INFORMATION SHOWN -
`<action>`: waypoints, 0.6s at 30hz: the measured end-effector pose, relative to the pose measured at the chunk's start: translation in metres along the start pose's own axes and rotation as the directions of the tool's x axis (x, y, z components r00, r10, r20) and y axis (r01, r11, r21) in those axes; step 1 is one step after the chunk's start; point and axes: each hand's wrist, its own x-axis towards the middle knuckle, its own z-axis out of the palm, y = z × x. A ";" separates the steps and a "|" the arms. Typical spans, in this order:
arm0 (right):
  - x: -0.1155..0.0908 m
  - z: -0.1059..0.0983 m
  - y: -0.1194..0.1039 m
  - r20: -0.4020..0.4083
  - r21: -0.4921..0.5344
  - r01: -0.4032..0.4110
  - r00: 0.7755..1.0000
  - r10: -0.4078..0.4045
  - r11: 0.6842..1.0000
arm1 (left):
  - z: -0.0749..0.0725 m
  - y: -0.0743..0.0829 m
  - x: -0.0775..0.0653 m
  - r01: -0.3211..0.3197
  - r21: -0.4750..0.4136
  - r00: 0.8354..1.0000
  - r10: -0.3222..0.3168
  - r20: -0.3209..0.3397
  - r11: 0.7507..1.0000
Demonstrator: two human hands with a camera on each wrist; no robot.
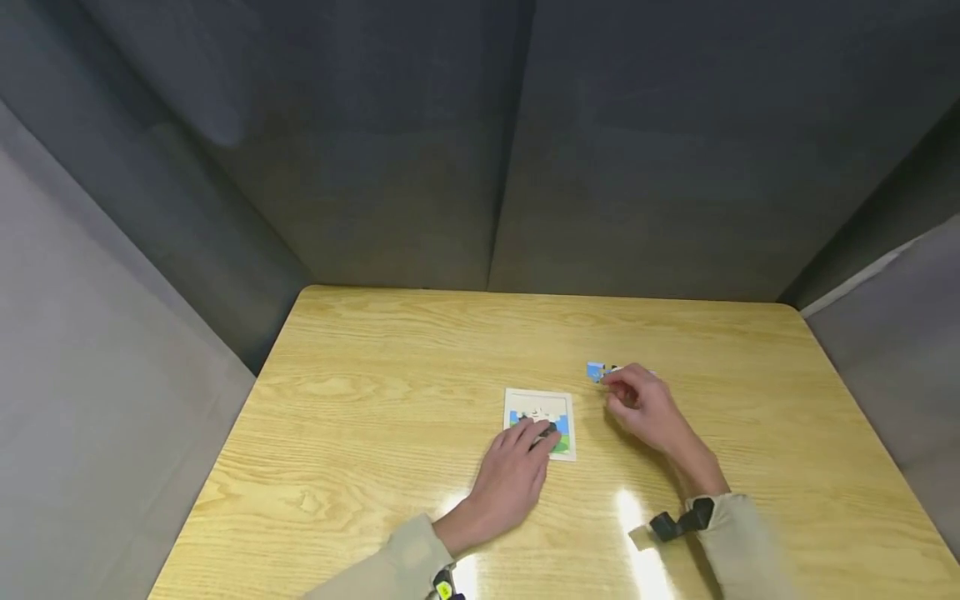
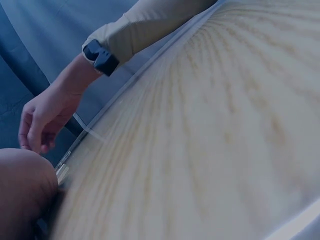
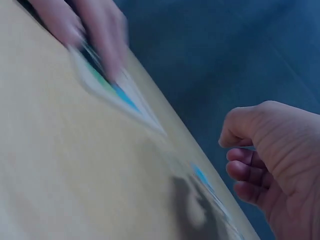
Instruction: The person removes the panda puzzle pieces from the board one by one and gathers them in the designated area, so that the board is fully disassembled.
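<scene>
Head view: puzzle pieces (image 1: 595,371) lie beyond the nearer right hand (image 1: 649,410) (curled; pinch indeterminable), toward the desk's (image 1: 382,358) far edge.

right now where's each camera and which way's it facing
Head: on the head, facing forward and down at the table; left hand and right hand show.
Left wrist: on that wrist, facing across the table; the right hand and part of the left show.
Right wrist: on that wrist, facing the puzzle; both hands show.
Head and right wrist views share the puzzle.
</scene>
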 end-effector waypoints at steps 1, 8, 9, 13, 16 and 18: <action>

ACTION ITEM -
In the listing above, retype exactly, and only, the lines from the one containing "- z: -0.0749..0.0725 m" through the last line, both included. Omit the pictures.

SOLVED EXERCISE -
  - z: -0.0749..0.0725 m
  - y: -0.0743..0.0829 m
  - x: -0.0775..0.0653 m
  - r01: -0.3211..0.3197
  - r21: -0.4750..0.4136
  - r00: 0.8354..1.0000
  - r10: -0.3222..0.3168
  - r20: -0.3209..0.3397
  - r11: 0.7507..1.0000
Demonstrator: two human hands with a camera on each wrist; no robot.
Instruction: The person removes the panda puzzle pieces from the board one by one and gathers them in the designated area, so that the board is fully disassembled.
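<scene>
Head view: puzzle pieces (image 1: 595,371) lie beyond the nearer right hand (image 1: 649,410) (curled; pinch indeterminable), toward the desk's (image 1: 382,358) far edge.

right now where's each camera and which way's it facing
Head: on the head, facing forward and down at the table; left hand and right hand show.
Left wrist: on that wrist, facing across the table; the right hand and part of the left show.
Right wrist: on that wrist, facing the puzzle; both hands show.
Head and right wrist views share the puzzle.
</scene>
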 end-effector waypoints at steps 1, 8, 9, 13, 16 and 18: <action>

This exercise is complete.